Soon, the group of humans that live in caves accepts Wanderer and they start to nickname her Wanda. But can an alien being ever be truly accepted among humans?
-Nirmeet B., 9th grade
Meg Cabot is an author who writes specifically for adolescents, teenagers, and sometimes tweens. Being a #1 New York Times best selling author, her multiple series and works have accomplished numerous awards.
I have read all of Meg Cabot’s books. She is so amazing; Meg Cabot themes her books based on her past experiences. She states, “I hope readers will realize that they are not alone in feeling the way I did when I was in middle and high school- like a great big freak! Also that “normal” is not what you see on TV. Being true to yourself, and to your friends, is way more important than being part of the “in crowd.” I am living proof that it is possible to profit from being a middle and high school freak.”
Her method of writing truly inspires many teenagers across the nation. Some books of her that I specifically have enjoyed are: The Princess Diaries series, the Avalon High series, Jinx, the Underworld series, and the Airhead series.

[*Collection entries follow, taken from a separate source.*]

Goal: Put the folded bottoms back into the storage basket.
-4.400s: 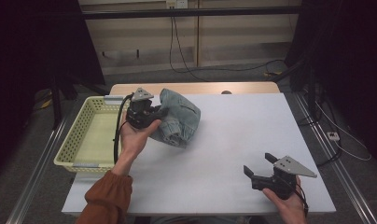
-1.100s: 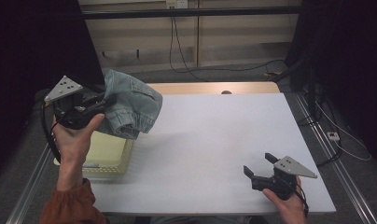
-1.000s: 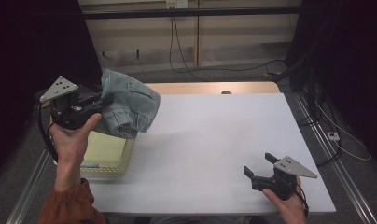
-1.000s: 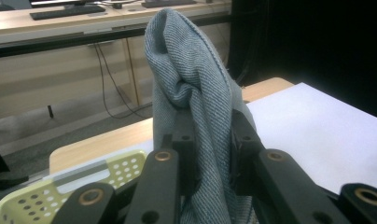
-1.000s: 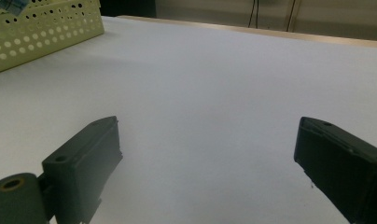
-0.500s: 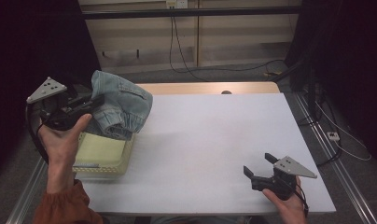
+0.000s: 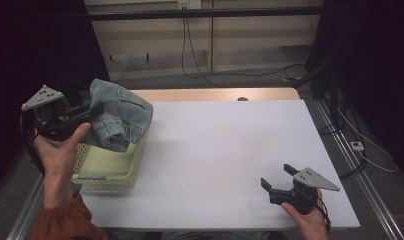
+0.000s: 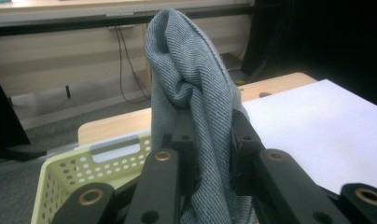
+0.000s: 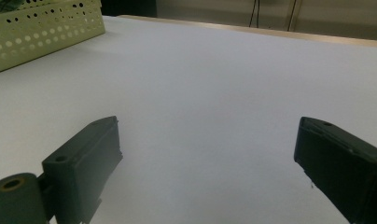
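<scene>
White counter (image 7: pixel 230 150) spreads under both hands, and at its near right edge the right tongs (image 7: pixel 281 178) rest with jaws spread wide, nothing between them. Farther off on the left, the left tongs (image 7: pixel 92 112) are clamped tight on bunched jeans (image 7: pixel 121 117), held up in the air over the far end of the pale yellow basket (image 7: pixel 107 167) at the counter's left edge.

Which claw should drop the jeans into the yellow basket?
Left. The left claw already grips the jeans right above the basket; the right claw sits open, far across the table.
</scene>
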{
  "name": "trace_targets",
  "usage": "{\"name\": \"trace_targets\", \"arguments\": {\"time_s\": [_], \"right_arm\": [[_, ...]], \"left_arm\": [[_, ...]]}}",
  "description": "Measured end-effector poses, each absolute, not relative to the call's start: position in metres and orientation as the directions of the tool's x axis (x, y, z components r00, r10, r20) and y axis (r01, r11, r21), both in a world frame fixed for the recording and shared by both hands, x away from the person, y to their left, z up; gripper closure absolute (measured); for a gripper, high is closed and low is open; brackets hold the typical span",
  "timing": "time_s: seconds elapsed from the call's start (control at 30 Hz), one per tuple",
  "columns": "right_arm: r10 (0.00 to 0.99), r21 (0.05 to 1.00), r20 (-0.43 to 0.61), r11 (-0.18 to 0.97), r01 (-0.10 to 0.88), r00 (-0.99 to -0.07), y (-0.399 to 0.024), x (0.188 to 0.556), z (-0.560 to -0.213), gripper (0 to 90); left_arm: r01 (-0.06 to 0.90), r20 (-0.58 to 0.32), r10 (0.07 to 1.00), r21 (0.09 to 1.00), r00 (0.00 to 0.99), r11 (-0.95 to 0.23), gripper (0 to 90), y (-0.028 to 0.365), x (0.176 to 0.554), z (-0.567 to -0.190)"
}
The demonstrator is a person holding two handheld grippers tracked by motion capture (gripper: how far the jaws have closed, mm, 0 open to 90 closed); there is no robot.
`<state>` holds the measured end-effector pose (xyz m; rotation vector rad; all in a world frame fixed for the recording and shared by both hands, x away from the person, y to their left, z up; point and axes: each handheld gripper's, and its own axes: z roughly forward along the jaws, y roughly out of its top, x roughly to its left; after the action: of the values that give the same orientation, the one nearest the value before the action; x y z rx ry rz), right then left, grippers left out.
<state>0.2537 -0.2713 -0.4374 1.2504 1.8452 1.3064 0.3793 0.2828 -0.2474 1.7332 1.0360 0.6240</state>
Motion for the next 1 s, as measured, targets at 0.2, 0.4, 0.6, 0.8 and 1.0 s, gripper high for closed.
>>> {"name": "trace_targets", "arguments": {"time_s": [0.2, 0.4, 0.6, 0.8, 1.0], "right_arm": [[0.907, 0.924, 0.076, 0.091, 0.371, -0.413, -0.272, 0.254, -0.437, 7.3], [0.907, 0.924, 0.076, 0.093, 0.372, -0.415, -0.271, 0.253, -0.437, 7.3], [0.907, 0.924, 0.075, 0.094, 0.371, -0.415, -0.271, 0.254, -0.437, 7.3], [0.907, 0.924, 0.076, 0.093, 0.372, -0.415, -0.271, 0.253, -0.437, 7.3], [0.906, 0.924, 0.074, 0.095, 0.371, -0.417, -0.271, 0.253, -0.437, 7.3]], "left_arm": [[0.377, -0.069, 0.866, 0.915, 0.495, -0.142, 76.5, 0.29, 0.383, -0.252], [0.397, -0.081, 0.874, 0.908, 0.48, -0.134, 76.5, 0.299, 0.384, -0.255], [0.419, -0.091, 0.876, 0.898, 0.474, -0.134, 76.5, 0.305, 0.388, -0.261], [0.456, -0.119, 0.88, 0.882, 0.459, -0.118, 76.4, 0.31, 0.396, -0.27], [0.493, -0.162, 0.892, 0.867, 0.423, -0.077, 76.4, 0.323, 0.406, -0.286]]}}
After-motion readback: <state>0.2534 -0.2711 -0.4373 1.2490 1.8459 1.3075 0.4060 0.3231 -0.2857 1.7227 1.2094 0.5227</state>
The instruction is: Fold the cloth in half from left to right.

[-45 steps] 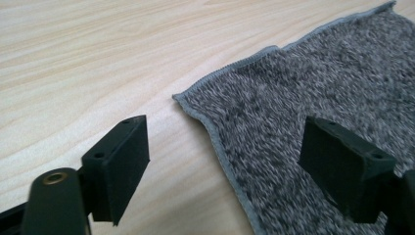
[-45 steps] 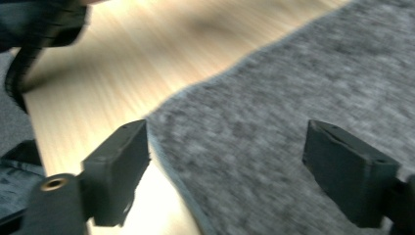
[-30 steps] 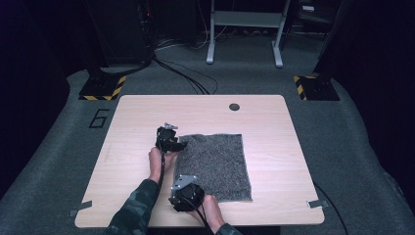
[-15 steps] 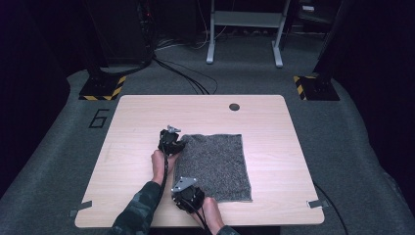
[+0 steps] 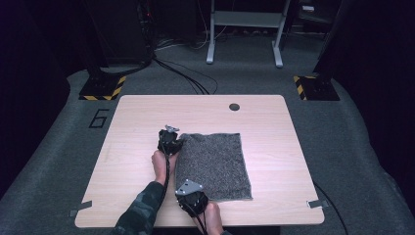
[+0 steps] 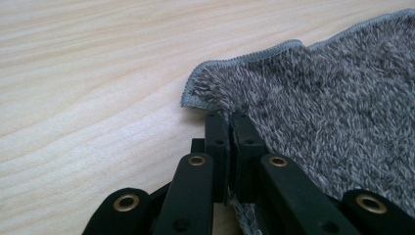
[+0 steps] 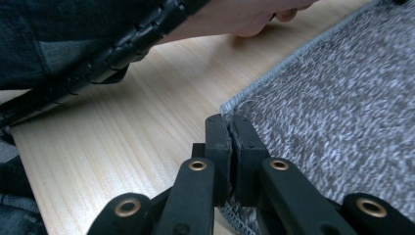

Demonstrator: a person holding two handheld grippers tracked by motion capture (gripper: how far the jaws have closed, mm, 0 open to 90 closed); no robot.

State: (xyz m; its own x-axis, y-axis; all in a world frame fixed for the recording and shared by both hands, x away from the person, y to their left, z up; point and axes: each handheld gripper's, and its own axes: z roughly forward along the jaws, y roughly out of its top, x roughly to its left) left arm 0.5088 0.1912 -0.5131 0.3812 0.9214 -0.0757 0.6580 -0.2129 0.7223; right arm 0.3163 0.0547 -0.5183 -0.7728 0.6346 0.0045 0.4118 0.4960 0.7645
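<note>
A grey fleecy towel (image 5: 213,164) lies flat in the middle of the wooden table (image 5: 274,127). My left gripper (image 5: 169,139) sits at the towel's far left corner. In the left gripper view the gripper (image 6: 229,120) is shut on the towel's (image 6: 333,107) hemmed edge, just behind the curled corner (image 6: 195,93). My right gripper (image 5: 192,200) is at the near left corner, by the table's front edge. The right gripper view has that gripper (image 7: 228,123) shut on the towel's (image 7: 333,98) edge, with hem showing under the jaws.
A dark round hole (image 5: 234,106) marks the table's far side. The left forearm (image 7: 98,54) and its cable lie on the wood left of the towel. Bare table lies to the left, right and far side. Floor cables (image 5: 186,78) and a stand (image 5: 244,34) are beyond the table.
My right gripper has slid slightly toward the table's front edge. The left gripper has hardly moved, and the towel stays flat.
</note>
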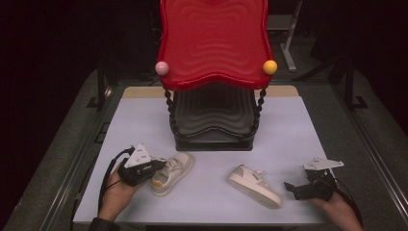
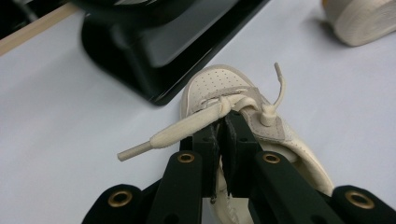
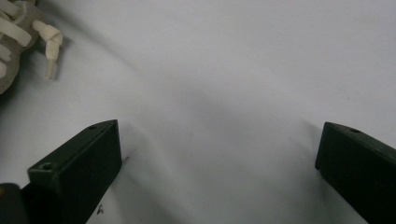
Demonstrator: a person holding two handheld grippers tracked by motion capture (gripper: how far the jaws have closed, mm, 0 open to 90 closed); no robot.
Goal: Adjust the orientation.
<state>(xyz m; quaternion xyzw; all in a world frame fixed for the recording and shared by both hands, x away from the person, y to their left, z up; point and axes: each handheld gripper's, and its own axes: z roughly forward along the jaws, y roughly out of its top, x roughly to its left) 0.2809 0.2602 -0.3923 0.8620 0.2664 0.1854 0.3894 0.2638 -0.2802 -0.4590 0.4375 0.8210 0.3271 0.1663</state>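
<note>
Two cream sneakers lie on the white table. The left sneaker points toward the rack, and my left gripper reaches into its opening. In the left gripper view the black jaws are pressed together on the sneaker's upper just behind the laces, with a loose lace end draped over the left jaw. The right sneaker lies at an angle near the front. My right gripper stands open just right of its heel, with bare table between its jaws; that sneaker's knotted lace shows top left.
A two-tier rack stands at the table's middle back, with a red wavy upper tray over a black lower tray. A pink ball and a yellow ball cap its posts. The rack's black base is close ahead of the left sneaker.
</note>
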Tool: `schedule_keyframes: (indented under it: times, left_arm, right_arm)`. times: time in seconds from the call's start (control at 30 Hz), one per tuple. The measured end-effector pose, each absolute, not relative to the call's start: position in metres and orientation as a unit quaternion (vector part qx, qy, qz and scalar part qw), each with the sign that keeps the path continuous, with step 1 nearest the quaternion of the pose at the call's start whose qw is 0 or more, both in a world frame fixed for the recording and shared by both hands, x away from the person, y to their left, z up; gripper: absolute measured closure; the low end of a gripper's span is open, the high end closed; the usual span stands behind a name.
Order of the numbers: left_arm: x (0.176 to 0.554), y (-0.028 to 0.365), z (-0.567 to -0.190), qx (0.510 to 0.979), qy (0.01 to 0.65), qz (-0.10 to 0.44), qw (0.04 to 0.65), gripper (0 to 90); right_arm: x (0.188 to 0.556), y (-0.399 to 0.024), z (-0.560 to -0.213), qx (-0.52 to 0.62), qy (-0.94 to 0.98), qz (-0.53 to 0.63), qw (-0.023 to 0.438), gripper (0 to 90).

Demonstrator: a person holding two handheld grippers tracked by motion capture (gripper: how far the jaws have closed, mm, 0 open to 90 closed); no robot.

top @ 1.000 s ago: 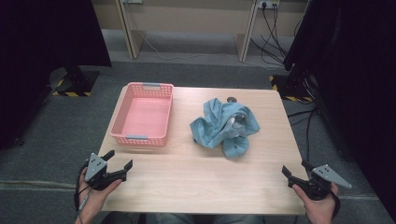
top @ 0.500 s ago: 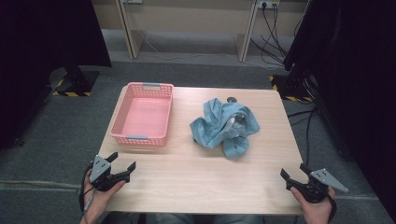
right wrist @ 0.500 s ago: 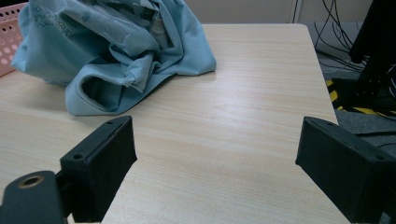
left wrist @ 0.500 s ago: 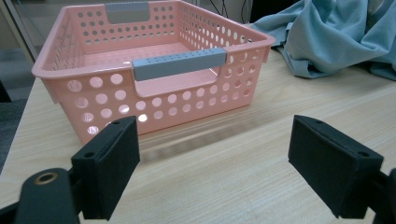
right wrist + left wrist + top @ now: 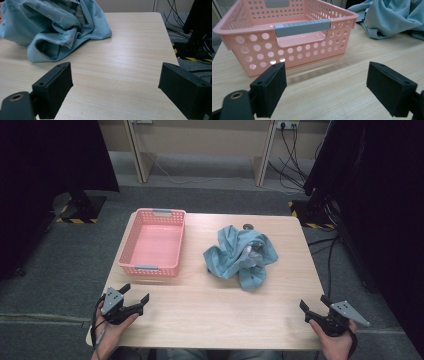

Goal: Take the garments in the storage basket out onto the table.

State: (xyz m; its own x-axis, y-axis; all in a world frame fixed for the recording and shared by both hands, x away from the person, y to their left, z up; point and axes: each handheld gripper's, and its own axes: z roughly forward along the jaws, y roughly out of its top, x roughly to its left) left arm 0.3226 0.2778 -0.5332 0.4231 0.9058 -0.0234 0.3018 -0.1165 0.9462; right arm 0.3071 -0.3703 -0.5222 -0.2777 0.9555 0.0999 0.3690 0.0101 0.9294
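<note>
Both grippers are sitting wide open over the near edge of the wooden table [image 5: 200,320], holding nothing and touching nothing. Left gripper [image 5: 136,299] is being held in the person's left hand [image 5: 107,332] at the near left corner, jaws spread far apart, bare wood between them in the left gripper view. Right gripper [image 5: 312,306] is being held in the right hand [image 5: 334,345] at the near right corner, jaws equally wide, bare tabletop between them in the right gripper view. Pink basket [image 5: 152,242] is standing just ahead of the left gripper, empty, with its grey handle [image 5: 302,27] facing the jaws. Crumpled blue cloth [image 5: 241,255] is lying ahead of and to the left of the right gripper, well apart from it, and beside the basket on its right. Compared with a second ago, both hands are sitting a bit lower toward the near edge, grippers pulling back slightly; basket and cloth are unmoved. Left gripper view is showing the basket's perforated wall up close and a corner of the cloth [image 5: 387,17]; right gripper view is showing an open fold of the cloth [image 5: 50,47] and cables [image 5: 175,15] on the floor past the table's edge.
</note>
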Motion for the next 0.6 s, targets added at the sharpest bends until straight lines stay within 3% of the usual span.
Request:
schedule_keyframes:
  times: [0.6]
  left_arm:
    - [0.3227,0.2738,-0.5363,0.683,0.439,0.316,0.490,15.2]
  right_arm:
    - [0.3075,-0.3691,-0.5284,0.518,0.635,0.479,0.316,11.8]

These books are truly fascinating, themed on regular teenage girls who go through different complications in their lives.
Avalon High, especially, is one of my all time favorites because of the techniques that Meg Cabot infuses into the series. She mixes history with modern day cultures, and makes a surprising twist. The series is based on the legend of King Arthur; this is a must-read! Also, particularly because I prefer the paranormal romance genre, the Underworld series is a marvelous collection. Truly, Meg Cabot is a wondrous author, and I am looking forward to her future works.